• [What the task requires]:
Considering the entries that follow, report how many lines include the string "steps", giving the number alone.

• [Material provided]:
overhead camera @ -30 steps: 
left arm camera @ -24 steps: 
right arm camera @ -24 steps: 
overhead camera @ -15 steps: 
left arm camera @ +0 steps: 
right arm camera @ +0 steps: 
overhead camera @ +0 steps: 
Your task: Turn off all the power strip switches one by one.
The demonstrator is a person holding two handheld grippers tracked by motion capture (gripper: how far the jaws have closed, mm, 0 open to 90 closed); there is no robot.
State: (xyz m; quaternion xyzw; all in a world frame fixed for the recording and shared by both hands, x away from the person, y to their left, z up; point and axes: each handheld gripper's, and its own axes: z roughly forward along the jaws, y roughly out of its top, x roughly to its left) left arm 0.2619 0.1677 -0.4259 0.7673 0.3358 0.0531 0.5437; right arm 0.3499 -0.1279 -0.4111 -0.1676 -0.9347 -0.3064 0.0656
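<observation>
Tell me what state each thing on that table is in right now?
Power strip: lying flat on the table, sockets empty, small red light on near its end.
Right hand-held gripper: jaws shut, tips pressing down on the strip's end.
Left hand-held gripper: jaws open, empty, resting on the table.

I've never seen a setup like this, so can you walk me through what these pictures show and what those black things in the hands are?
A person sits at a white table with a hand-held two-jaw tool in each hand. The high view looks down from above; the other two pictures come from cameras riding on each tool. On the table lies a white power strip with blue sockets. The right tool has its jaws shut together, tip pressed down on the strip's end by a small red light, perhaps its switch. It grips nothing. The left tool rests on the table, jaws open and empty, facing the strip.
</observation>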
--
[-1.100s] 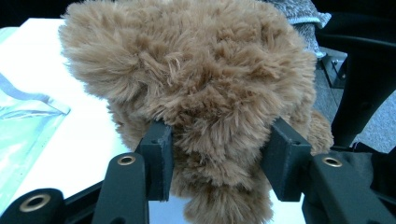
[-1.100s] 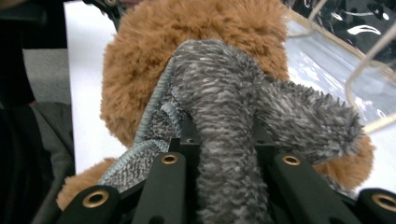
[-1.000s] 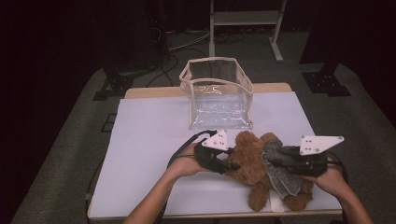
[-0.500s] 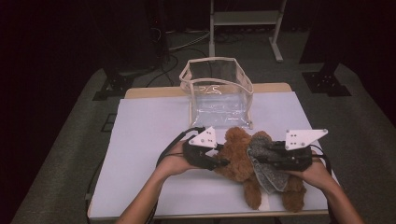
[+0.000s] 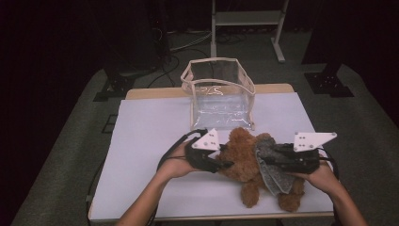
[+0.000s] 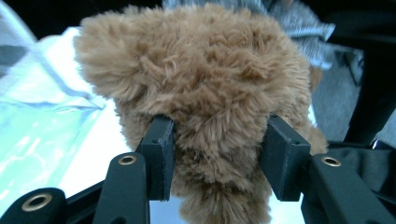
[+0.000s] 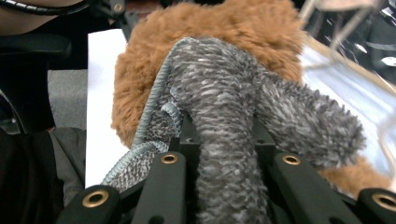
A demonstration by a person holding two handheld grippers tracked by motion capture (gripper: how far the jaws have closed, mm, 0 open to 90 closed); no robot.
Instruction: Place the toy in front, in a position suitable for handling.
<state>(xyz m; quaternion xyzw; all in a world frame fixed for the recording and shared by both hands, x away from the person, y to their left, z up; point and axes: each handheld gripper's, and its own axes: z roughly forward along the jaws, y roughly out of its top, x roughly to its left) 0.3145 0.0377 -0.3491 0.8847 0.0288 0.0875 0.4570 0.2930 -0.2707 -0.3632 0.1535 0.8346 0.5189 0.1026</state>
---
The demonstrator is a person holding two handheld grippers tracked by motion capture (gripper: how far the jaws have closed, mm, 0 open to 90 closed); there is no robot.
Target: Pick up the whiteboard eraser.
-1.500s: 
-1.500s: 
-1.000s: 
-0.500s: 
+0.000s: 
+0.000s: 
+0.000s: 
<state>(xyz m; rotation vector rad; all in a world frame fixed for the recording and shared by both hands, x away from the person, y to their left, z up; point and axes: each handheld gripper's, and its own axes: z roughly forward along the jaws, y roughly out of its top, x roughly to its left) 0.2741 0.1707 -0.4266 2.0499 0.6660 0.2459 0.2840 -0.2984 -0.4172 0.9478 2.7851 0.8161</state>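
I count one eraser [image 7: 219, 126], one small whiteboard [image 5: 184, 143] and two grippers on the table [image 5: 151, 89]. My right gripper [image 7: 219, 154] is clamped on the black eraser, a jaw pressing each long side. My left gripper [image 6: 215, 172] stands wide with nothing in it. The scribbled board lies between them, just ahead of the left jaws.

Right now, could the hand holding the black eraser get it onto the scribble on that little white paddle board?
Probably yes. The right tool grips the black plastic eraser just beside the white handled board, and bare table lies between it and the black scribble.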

• [Result for this task]:
7